INWED, People Spotlight, Transportation

Our People Spotlight series gives you an inside look at our technical experts around the world. We are highlighting global transportation staff each quarter and providing an insight into their inspiration and work.

Emily Swearingen is associate vice president leading South Carolina’s Transportation Business Line and serves as site leader in Greenville, South Carolina. Since joining AECOM in 2007, she has expanded her experience to managing a wide variety of multimodal transportation projects, as well as port, ITS, fiber and other projects.  She focuses on “hearing” the client and then delivering projects that meet their needs (and budget) and is always up for a challenge. She leads her teams following servant leadership, and never minds rolling up her sleeves to get the job done.  She is happily married to her high school sweetheart, lives on a farm and is the mother of 5 awesome kids.

Tell us what inspired you to join the industry 

While attending a small rural high school, I got to meet a civil engineer whose job was to design and coordinate traffic signals. I was so intrigued with the work they did and how it impacted so many people. Shortly after that, I decided that was what I was going to do and didn’t have a plan B, which meant I would have to get accepted at the only engineering school in the state, Georgia Institute of Technology. Once I started co-oping, I learned there were lots of ways to be a transportation engineer and got my first job doing roadway design for a local infrastructure firm in Atlanta, Georgia. 

What is your favorite AECOM project that you’ve worked on and why? 
I think my favorite project has been an intersection improvement we were designing in the Low Country of South Carolina.
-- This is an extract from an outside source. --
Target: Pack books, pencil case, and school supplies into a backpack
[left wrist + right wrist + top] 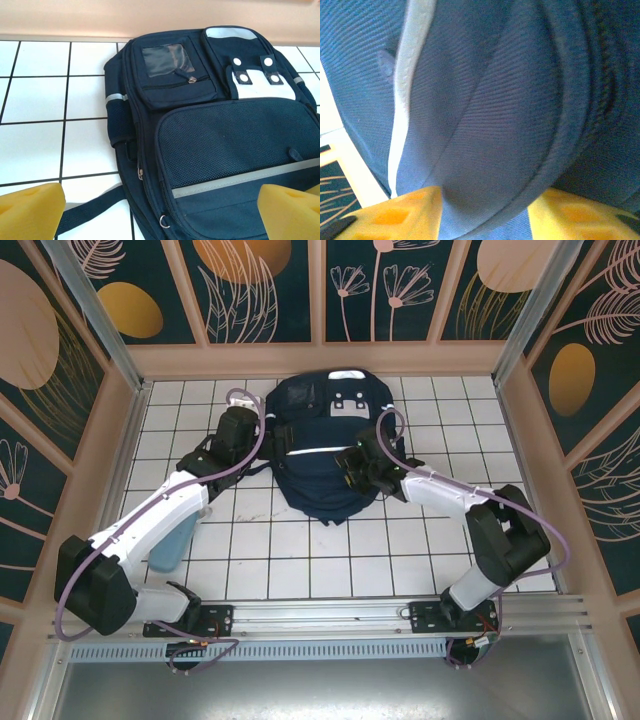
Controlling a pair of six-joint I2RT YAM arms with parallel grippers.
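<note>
Left claw point(160, 216) spread wide, at backpack point(225, 135) left edge

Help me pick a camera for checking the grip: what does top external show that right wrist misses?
Top external: the whole backpack flat on the tiled table, and a light blue object beside the left arm. Right wrist: a fabric fold filling the gap between the yellow fingertips of the right gripper. Shared: the backpack's navy fabric and pale stripe.
</note>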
It had so many unique challenges with more than a dozen hundred-year-old live oak trees, an elementary school, lots of traffic and safety issues, as well as heirs’ properties. Our team really worked together to come up with alternatives that were out of the box, improving traffic flow and safety, while saving trees and minimizing impacts to the properties.
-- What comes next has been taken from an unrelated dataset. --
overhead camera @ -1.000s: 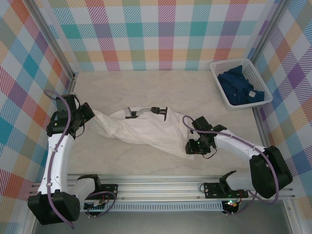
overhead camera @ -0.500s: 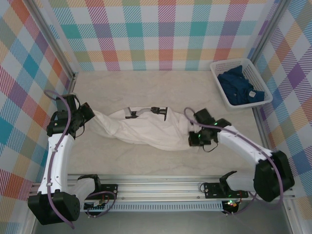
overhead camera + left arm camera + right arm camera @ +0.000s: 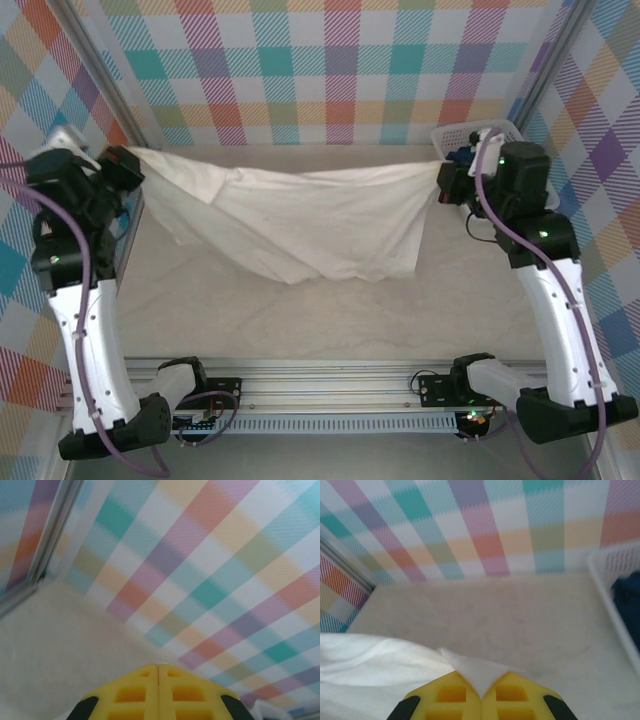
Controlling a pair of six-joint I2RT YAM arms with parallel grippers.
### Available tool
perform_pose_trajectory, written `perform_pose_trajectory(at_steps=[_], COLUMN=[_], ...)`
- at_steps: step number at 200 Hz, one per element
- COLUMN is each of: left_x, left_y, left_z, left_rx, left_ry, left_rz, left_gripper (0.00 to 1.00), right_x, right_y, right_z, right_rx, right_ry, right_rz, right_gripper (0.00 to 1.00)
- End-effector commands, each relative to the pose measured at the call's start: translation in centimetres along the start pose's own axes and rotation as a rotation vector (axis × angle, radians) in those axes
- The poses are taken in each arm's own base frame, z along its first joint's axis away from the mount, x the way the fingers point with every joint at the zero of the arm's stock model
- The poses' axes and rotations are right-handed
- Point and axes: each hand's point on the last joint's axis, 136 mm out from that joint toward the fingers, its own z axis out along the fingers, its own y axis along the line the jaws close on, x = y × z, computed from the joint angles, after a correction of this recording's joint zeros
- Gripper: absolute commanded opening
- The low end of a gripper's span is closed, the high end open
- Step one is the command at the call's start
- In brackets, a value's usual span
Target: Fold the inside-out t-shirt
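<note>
Left fingers (image 3: 131,695) clenched on one t-shirt (image 3: 300,215) edge, right fingers (image 3: 455,697) on the opposite. It hangs stretched between them above the table (image 3: 300,330), probably to flatten it for folding.

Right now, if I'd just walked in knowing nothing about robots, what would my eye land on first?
Most likely the white t-shirt, stretched like a banner across the back of the table, one corner pinched in the left gripper and the other in the right gripper. Next come the bright checked walls all around, and a white basket at the far right holding a dark blue garment.
</note>
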Motion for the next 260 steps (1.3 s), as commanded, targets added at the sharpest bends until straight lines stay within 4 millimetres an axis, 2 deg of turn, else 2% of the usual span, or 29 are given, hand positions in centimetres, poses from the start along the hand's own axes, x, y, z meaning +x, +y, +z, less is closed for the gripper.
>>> perform_pose_trajectory(at_steps=[1, 36, 53, 74, 94, 102, 113, 122, 134, 146, 170, 179, 192, 210, 216, 223, 229, 236, 248, 260], left_x=[-5.8, -11.5, -13.0, -14.2, -15.2, -15.4, -15.6, -15.5, -15.1, -14.1, -10.8, -9.1, -5.3, 0.8, 3.2, 5.8, 7.2, 9.3, 11.2, 12.2], left_y=[-2.3, -5.5, -6.5, -7.0, -7.2, -7.1, -7.0, -6.7, -6.0, -4.9, -2.2, -1.2, 0.8, 3.7, 4.9, 6.3, 7.0, 8.0, 9.4, 10.6], left_z=[-5.5, -11.2, -12.0, -12.5, -12.3, -11.5, -9.7, -7.2, -3.5, 1.0, 10.8, 14.5, 20.9, 28.7, 31.3, 33.9, 35.5, 37.5, 39.2, 39.8], left_rx=[-0.018, -0.026, -0.023, -0.029, -0.043, -0.046, -0.049, -0.054, -0.062, -0.074, -0.1, -0.119, -0.151, -0.199, -0.215, -0.234, -0.236, -0.235, -0.25, -0.277], left_ry=[-0.194, -0.375, -0.413, -0.448, -0.485, -0.485, -0.469, -0.435, -0.382, -0.311, -0.166, -0.117, -0.021, 0.097, 0.141, 0.184, 0.201, 0.23, 0.244, 0.257], left_rz=[0.09, 0.201, 0.23, 0.257, 0.273, 0.273, 0.273, 0.267, 0.256, 0.239, 0.216, 0.22, 0.23, 0.246, 0.249, 0.255, 0.253, 0.253, 0.234, 0.225], left_gripper=[0.0, 0.0, 0.0, 0.0, 0.0, 0.0, 0.0, 0.0, 0.0, 0.0, 0.0, 0.0, 0.0, 0.0, 0.06, 0.17, 0.28, 0.37, 0.52, 0.61], right_x=[-6.2, -10.2, -11.4, -12.2, -13.0, -13.3, -13.7, -14.1, -14.5, -14.8, -14.2, -13.4, -12.0, -8.3, -6.7, -5.1, -3.6, -2.0, -0.5, 0.8], right_y=[1.1, 2.1, 2.2, 2.5, 2.2, 1.9, 1.5, 1.1, 0.4, -0.3, -2.6, -3.8, -5.6, -9.1, -10.3, -11.4, -12.5, -13.1, -13.6, -13.1], right_z=[-7.3, -14.2, -16.4, -17.6, -17.9, -17.5, -16.4, -15.0, -12.2, -8.6, 0.6, 4.6, 10.5, 19.9, 23.0, 26.1, 28.7, 31.1, 33.9, 34.9], right_rx=[0.039, 0.08, 0.106, 0.108, 0.141, 0.159, 0.184, 0.203, 0.223, 0.238, 0.296, 0.316, 0.348, 0.406, 0.426, 0.44, 0.444, 0.431, 0.412, 0.378], right_ry=[-0.237, -0.414, -0.471, -0.504, -0.528, -0.531, -0.524, -0.511, -0.483, -0.445, -0.331, -0.283, -0.218, -0.086, -0.045, -0.004, 0.041, 0.092, 0.142, 0.187], right_rz=[-0.104, -0.172, -0.191, -0.207, -0.224, -0.23, -0.239, -0.246, -0.251, -0.258, -0.27, -0.275, -0.279, -0.287, -0.288, -0.287, -0.264, -0.244, -0.218, -0.209], right_gripper=[0.0, 0.0, 0.0, 0.0, 0.0, 0.0, 0.0, 0.0, 0.0, 0.0, 0.0, 0.0, 0.0, 0.04, 0.07, 0.16, 0.24, 0.28, 0.35, 0.39])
When alternatives were presented to the public, there was lots of participation, interest and support. I  loved how our team worked together, developing really creative solutions such as an elongated roundabout, which was one of three alternatives developed to address operations and safety issues at an existing intersection, while minimizing impacts to multiple, more than 100-year-old live oak trees, and improve ingress/egress to an existing elementary school located less than 300 ft from the intersection.  Ultimately the scope of the project changed as the county council’s priorities changed, but I loved the challenge of solving a problem that did not have an apparent answer, thinking differently  to find a solution and ultimately getting the public’s buy-in of our ideas.   

Elongated roundabout

Tell us a story of how your work positively impacted the community. 
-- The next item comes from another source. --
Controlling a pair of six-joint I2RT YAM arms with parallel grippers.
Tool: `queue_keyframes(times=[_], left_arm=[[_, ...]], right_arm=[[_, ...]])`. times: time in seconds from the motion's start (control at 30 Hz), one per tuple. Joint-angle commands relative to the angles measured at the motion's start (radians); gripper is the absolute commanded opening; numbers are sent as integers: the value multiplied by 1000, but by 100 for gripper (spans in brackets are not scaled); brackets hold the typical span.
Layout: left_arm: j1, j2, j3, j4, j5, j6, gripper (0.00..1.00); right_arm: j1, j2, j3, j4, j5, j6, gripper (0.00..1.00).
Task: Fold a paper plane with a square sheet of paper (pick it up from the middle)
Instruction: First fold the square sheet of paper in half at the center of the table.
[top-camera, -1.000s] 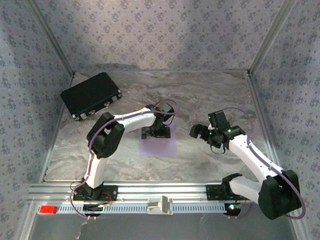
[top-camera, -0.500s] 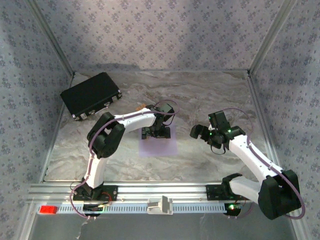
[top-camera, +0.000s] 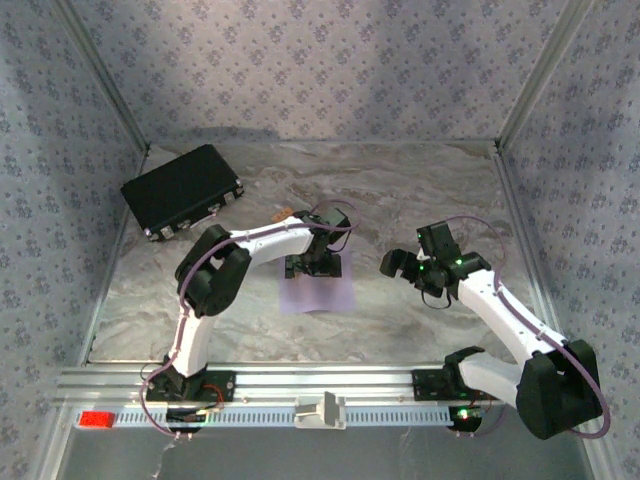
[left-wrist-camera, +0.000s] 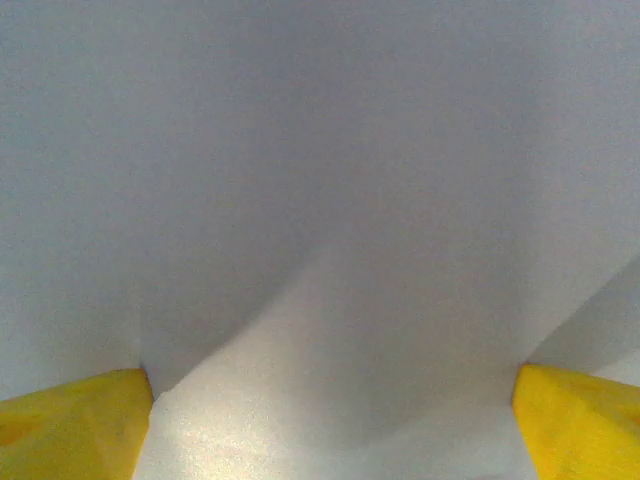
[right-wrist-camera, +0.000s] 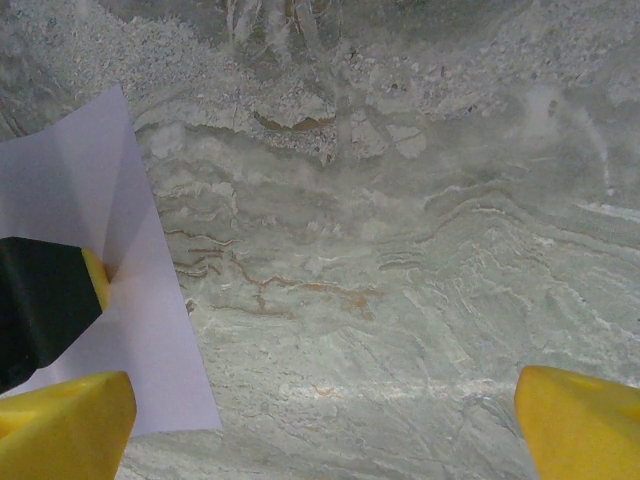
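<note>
Left claw (top-camera: 312, 265), spread wide, presses onto the middle of the square sheet of paper (top-camera: 318, 295), likely to bunch up a ridge for pinching; faint hump between yellow fingertips (left-wrist-camera: 75, 425). Sheet lies mid-counter (top-camera: 420, 190). Right claw (top-camera: 398, 264) agape, hovers just beside its right edge, presumably waiting.

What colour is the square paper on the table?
Pale lilac, plain and unmarked. The square sheet of paper shows best in the right wrist view.
</note>
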Motion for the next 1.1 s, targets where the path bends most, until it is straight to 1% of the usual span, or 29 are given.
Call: queue_keyframes(times=[0.0, 0.1, 0.23, 0.33, 0.43, 0.5, 0.57, 0.63, 0.7, 0.8, 0.87, 0.97, 1.07], left_arm=[[-14, 69, -16, -39, -26, 24, 89], [-23, 49, -10, -35, -38, 43, 83], [-32, 6, -13, -18, -59, 71, 74], [-36, -40, -26, 5, -76, 82, 67], [-46, -131, -102, 118, -83, 107, 58], [-46, -186, -154, 201, -74, 113, 50], [-45, -220, -177, 225, -69, 120, 45], [-45, -248, -192, 250, -50, 126, 43], [-41, -281, -216, 305, 1, 131, 41], [-27, -331, -253, 418, 101, 120, 41], [-8, -357, -281, 484, 170, 102, 41], [27, -385, -346, 622, 302, 59, 41], [68, -394, -420, 772, 424, -15, 41]], right_arm=[[-6, -17, -7, -23, 12, -4, 99], [-8, -19, -5, -28, 31, 9, 99], [-9, -19, 6, -84, 108, 66, 99], [-7, -35, -6, -65, 106, 75, 99], [-4, -69, -24, -37, 105, 84, 99], [-5, -98, -38, -37, 125, 90, 99], [-9, -124, -53, -37, 152, 102, 99], [-15, -147, -64, 1, 161, 106, 99], [-22, -170, -69, 10, 146, 91, 99], [-34, -193, -66, 9, 128, 31, 99], [-44, -209, -66, -5, 130, 30, 99], [-62, -227, -77, 4, 113, 31, 99], [-85, -236, -90, 15, 85, 32, 99]])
I have been fortunate to work on 15 Safe Routes to School infrastructure improvement projects in South Carolina as project manager, and on several as the lead engineer. I got to sit down with the school principals, parents and staff for each one of the schools and ask them what they saw needed to be done to make getting to and from their schools safer. We took notes, did a field visit and developed plans to implement those items based on the priority. Items we addressed varied widely with most schools needing sidewalks and Americans with Disabilities Act ramps, and others needing lighting, bicycle racks, crosswalks, traffic-calming speed humps or raised intersections, signals, shared use paths, fences and improved signage. These were not high-profile or high-dollar projects for that matter, but they made a big impact on the school and the communities they were in. I still drive by and look at them when I am in the area to see students using them every day.   

What career advice would you like to share? 
First is look for opportunities to serve in professional organizations. These give you access to other leaders in your field including clients, and allow you to lead teams or planning efforts that people remember.

Second is show up to work every day and do the very best you can. I honestly believe, if we are all doing the best we can, we will win enough work, deliver enough projects and continue to grow, as it will motivate our coworkers and get the recognition of our clients and when you notice someone who isn’t doing their best, ask them how their doing, help them if they need it, and teach them what they need to know.